Car en toile de fond, c’est bien la recomposition du monde qui impose ce changement de rythme. Entre rivalités géopolitiques, dépendances technologiques et pressions sur les ressources, l’Europe ne peut plus se contenter d’un rôle de marché ou de régulateur. Elle doit redevenir un acteur industriel de premier plan.
L’initiative franco-norvégienne ne résout pas à elle seule les fragilités structurelles du continent.
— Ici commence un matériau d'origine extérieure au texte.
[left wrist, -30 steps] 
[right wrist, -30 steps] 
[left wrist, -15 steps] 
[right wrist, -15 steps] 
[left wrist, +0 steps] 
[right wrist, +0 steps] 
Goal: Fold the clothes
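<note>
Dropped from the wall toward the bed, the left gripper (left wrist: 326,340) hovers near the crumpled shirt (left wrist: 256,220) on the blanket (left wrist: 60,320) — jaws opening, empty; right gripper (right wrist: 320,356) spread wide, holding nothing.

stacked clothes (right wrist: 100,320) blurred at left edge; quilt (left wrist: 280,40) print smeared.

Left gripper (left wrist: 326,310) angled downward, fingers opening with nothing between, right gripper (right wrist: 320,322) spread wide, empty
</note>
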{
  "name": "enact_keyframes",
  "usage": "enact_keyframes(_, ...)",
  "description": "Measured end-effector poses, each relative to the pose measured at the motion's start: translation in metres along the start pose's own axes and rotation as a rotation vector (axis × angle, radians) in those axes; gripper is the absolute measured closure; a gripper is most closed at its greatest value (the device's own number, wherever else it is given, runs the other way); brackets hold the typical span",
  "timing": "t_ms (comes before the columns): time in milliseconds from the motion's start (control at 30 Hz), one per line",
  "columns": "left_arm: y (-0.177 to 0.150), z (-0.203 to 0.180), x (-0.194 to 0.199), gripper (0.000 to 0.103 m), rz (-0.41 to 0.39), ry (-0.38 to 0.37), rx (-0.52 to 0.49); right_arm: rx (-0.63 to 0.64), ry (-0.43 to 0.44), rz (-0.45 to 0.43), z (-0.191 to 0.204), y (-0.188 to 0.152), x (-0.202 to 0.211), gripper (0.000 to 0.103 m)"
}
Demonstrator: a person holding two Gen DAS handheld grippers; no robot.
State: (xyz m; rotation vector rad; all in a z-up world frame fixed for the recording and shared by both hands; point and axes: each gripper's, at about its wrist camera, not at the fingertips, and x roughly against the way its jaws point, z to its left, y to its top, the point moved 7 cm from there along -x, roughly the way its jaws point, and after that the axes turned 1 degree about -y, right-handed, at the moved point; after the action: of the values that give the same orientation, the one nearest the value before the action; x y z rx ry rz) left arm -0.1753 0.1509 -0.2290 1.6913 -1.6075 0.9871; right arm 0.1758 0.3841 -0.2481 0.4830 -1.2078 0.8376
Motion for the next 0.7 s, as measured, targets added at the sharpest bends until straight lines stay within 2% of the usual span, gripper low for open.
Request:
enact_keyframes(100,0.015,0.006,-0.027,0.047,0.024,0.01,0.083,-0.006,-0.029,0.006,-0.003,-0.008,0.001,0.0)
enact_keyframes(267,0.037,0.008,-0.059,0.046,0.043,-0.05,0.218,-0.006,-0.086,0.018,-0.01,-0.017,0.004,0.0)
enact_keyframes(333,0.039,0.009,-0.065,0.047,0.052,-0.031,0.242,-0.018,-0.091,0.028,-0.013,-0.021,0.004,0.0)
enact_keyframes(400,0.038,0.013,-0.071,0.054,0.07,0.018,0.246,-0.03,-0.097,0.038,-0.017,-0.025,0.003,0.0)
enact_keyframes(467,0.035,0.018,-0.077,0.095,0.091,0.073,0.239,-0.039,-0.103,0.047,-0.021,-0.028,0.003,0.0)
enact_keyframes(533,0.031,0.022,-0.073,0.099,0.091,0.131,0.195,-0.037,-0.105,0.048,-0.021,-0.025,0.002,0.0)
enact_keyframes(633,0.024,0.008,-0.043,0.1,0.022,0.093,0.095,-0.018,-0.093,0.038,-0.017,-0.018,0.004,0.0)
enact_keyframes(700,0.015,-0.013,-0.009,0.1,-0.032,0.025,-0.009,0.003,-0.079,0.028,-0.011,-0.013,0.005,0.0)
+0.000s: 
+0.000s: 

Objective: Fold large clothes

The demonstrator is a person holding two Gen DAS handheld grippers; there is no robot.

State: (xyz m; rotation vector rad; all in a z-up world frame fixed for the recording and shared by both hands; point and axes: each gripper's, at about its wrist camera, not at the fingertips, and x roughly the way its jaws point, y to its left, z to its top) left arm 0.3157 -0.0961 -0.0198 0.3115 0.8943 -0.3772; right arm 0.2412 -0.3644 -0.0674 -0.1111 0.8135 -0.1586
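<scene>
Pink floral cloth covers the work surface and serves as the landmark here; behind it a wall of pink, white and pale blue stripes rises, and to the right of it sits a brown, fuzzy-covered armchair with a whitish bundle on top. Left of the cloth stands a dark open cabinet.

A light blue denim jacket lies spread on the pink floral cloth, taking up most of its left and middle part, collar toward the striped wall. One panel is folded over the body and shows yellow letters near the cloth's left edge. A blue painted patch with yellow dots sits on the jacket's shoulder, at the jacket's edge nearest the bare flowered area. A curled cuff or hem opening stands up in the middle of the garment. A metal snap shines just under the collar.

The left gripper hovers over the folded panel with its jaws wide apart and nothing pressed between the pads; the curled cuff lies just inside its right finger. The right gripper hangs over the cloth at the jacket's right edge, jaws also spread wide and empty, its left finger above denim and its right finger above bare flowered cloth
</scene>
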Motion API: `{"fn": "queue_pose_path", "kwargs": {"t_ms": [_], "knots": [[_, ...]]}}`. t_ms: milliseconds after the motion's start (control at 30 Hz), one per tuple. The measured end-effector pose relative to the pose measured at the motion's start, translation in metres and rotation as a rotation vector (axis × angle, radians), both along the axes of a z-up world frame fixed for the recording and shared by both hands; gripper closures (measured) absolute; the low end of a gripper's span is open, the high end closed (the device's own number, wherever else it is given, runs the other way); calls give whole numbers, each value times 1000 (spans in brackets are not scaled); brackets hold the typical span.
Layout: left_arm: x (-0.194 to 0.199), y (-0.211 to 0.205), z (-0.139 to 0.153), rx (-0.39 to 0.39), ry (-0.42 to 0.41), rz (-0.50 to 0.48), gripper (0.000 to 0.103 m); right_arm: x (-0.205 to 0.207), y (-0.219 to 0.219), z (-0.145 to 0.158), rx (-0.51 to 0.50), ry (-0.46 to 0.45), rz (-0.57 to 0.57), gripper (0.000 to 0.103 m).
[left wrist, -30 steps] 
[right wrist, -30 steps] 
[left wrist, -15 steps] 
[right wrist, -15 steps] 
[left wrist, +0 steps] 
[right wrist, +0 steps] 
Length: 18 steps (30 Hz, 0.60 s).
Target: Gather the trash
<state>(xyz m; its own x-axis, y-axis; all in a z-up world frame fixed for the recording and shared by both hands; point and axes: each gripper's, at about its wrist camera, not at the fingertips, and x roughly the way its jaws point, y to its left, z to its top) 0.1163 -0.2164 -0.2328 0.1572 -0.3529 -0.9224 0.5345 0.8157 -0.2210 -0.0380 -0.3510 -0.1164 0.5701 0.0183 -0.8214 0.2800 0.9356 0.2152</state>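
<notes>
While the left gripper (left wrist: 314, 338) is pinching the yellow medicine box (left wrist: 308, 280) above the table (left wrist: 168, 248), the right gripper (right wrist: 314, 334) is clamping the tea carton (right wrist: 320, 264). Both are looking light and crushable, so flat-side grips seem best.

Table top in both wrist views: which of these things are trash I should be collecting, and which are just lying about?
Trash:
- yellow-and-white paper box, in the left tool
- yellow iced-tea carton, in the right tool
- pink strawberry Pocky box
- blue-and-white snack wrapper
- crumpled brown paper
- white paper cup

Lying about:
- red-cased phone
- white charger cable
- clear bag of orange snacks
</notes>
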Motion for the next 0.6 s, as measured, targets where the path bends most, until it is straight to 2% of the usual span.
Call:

Mais elle envoie un signal clair : la souveraineté européenne ne se décrète pas, elle se construit — par des alliances, des investissements et une vision industrielle assumée.
La souveraineté européenne est-elle encore un horizon… ou devient-elle enfin une stratégie ? Et l’Europe est-elle prête à en assumer le prix politique, économique et technologique ?
Sommes-nous en train d’assister à l’émergence d’un véritable modèle industriel européen, fondé sur la coopération et la complémentarité ? Ou ces alliances resteront-elles ponctuelles, sans parvenir à structurer une souveraineté durable ?
Dans un monde où l’écologique et le numérique s’entremêlent, l’Europe saura-t-elle inventer une voie singulière — à la fois autonome, soutenable et compétitive ? L’Europe peut-elle encore prétendre à la souveraineté sans maîtriser pleinement ses chaînes d’approvisionnement et ses technologies clés ? Les initiatives nationales, aussi ambitieuses soient-elles, ne risquent-elles pas de rester fragmentées face à des puissances qui jouent à l’échelle continentale ? Et combien de temps le continent peut-il se permettre d’hésiter avant que ces dépendances ne deviennent irréversibles ?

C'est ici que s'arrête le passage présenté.